[Exercise]
Reproduce only the lines of the material below that start at the line containing "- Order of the" and stop at the line containing "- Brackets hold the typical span". Keep both end lines.

[Task input]
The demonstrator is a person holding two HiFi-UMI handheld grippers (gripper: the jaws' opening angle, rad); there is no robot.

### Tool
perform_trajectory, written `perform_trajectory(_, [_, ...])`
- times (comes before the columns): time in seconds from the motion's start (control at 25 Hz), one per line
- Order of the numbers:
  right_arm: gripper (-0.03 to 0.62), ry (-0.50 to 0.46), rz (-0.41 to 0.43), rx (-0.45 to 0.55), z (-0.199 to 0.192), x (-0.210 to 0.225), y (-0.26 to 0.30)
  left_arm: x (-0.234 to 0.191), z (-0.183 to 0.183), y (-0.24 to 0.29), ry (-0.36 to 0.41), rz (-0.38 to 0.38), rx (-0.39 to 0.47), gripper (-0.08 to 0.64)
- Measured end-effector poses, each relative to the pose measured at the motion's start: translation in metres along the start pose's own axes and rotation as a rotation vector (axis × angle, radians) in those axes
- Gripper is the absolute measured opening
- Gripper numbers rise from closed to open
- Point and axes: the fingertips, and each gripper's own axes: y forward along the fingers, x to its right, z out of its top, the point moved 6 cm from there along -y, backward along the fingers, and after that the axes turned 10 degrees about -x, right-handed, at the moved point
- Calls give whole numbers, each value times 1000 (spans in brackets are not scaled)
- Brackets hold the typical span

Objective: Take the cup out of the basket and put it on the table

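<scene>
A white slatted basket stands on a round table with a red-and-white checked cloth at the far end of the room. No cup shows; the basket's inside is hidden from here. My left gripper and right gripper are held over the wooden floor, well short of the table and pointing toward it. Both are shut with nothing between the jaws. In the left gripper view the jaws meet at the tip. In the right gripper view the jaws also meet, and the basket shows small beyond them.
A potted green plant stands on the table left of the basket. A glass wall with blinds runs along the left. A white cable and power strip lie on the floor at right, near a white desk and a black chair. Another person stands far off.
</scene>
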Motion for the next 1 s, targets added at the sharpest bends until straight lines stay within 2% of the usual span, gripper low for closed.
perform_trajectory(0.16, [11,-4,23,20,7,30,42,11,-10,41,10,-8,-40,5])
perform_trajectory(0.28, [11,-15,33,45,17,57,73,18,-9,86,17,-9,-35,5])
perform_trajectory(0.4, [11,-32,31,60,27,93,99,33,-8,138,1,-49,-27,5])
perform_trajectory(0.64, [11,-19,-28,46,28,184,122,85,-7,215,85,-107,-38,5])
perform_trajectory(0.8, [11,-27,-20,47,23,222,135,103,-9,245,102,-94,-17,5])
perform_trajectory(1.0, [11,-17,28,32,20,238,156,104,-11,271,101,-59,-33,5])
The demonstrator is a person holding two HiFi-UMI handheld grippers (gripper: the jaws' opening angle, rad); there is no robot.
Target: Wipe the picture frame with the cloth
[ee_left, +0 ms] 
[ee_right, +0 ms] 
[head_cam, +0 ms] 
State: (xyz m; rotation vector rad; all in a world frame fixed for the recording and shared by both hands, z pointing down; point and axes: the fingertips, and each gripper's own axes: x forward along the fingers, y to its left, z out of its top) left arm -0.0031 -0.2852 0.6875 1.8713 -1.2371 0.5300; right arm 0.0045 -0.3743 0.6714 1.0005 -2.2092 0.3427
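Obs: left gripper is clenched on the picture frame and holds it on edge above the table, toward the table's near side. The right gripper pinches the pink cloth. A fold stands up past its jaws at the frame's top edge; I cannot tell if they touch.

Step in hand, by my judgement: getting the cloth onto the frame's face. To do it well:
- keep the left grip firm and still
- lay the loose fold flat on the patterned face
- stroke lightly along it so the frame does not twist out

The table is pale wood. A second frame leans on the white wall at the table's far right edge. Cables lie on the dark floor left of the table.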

[Result]
- Order of the numbers:
  right_arm: gripper (-0.03 to 0.62), ry (-0.50 to 0.46), rz (-0.41 to 0.43), rx (-0.45 to 0.55), z (-0.199 to 0.192), x (-0.210 to 0.225), y (-0.26 to 0.30)
  left_arm: x (-0.234 to 0.191), z (-0.183 to 0.183), y (-0.24 to 0.29), ry (-0.36 to 0.41), rz (-0.38 to 0.38), rx (-0.39 to 0.47), gripper (-0.08 to 0.64)
- Measured end-effector poses, each relative to the pose measured at the motion's start: translation in metres along the start pose's own axes and rotation as a rotation vector (axis × angle, radians) in those axes
- Gripper is the absolute measured opening
- Gripper numbers rise from closed to open
- Point and axes: the fingertips, and each gripper's own axes: y forward along the fingers, x to its right, z out of its top, the point moved 6 cm from there along -y, backward along the fingers, and after that the axes turned 10 degrees about -x, right-handed, at the moved point
- Calls give whole numbers, each value times 1000 (spans in brackets are not scaled)
- Brackets hold the typical span

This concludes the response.